Embora o consumo de animais selvagens atraia apenas uma pequena minoria de pessoas, os caçadores furtivos não correm o risco de importá-los e distribuí-los se não houver procura. Grande parte dessa procura vem do comércio de medicamentos tradicionais. Numa outra das nossas viagens de investigação – dessa vez à província de Yunnan, no sudoeste da China – entrevistámos o gerente de uma loja de medicamentos chineses que orgulhosamente nos informou que estava a disponibilizar sopa de pénis de tigre, uma iguaria anunciada como estimulante do desempenho sexual masculino. Outras superstições predominantes na China incluem a crença de que comer peixe exótico fará da pessoa que o come um melhor nadador e que a carne de coruja pode melhorar a visão.

Tal como um de nós (Wong) pormenoriza num livro de 2019, as redes criminosas que satisfazem esses paladares estendem-se ao longo das fronteiras internacionais e de muitas províncias da China. A compra e o tráfico ilegal de animais selvagens que essas redes permitem provaram ser lucrativos e de baixo risco, devido à falta de fiscalização.

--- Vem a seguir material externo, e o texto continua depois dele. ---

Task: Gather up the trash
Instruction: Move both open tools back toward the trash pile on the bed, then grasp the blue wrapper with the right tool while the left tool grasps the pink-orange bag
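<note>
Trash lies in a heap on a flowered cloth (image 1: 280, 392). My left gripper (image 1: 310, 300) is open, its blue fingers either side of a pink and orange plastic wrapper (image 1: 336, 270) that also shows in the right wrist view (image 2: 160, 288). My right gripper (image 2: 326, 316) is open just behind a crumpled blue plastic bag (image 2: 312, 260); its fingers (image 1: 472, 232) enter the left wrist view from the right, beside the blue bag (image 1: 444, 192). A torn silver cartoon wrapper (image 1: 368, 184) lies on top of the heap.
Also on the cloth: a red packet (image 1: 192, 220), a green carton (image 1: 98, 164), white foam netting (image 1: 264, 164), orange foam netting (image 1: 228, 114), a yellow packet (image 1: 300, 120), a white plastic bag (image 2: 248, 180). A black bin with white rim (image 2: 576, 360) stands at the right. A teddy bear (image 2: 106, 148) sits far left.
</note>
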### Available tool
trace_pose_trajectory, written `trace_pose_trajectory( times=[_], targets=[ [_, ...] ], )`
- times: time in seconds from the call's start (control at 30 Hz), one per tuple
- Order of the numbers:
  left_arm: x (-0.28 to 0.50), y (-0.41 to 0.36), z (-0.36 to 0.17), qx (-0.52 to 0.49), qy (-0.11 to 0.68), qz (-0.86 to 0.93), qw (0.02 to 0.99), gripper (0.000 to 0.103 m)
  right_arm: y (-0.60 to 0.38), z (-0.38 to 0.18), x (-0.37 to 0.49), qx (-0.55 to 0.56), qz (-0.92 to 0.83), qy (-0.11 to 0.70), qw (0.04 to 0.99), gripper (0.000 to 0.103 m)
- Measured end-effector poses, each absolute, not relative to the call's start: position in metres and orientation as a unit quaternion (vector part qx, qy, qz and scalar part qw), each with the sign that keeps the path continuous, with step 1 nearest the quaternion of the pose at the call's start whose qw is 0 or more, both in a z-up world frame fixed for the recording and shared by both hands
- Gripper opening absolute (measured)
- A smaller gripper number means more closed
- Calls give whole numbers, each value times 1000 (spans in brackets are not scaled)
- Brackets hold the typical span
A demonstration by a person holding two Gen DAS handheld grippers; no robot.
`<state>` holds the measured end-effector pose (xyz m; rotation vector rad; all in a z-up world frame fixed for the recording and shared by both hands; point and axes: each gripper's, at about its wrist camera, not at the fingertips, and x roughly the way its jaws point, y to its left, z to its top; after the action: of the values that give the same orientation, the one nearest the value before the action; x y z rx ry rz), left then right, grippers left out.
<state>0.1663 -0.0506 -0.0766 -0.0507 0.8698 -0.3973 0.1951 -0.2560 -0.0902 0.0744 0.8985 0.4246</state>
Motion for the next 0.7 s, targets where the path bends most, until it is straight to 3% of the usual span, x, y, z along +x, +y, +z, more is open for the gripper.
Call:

Mas a pandemia de COVID-19 deu ao governo chinês a oportunidade de efetuar verdadeiras mudanças nesta questão. Deve aproveitar a indignação global em relação aos mercados húmidos e ao comércio de animais selvagens para tornar o bem-estar dos animais uma das principais prioridades políticas. E tem de intensificar a fiscalização no local, especialmente no comércio de espécies ameaçadas. Tal como vimos, as proibições legais são tão eficazes como os mecanismos para fazer cumpri-las.

Felizmente, a maioria dos chineses apoia a proibição do consumo de animais selvagens. Para garantir que o resto da sociedade aprova a proibição, os influenciadores sociais e a comunicação social pública deveriam ser mobilizados para dissipar as falsidades e superstições associadas ao consumo de animais selvagens. Tais mitos podem não ser levados em consideração por todos, mas influenciam pessoas suficientes para impulsionar a procura e criar as condições para uma calamidade mundial.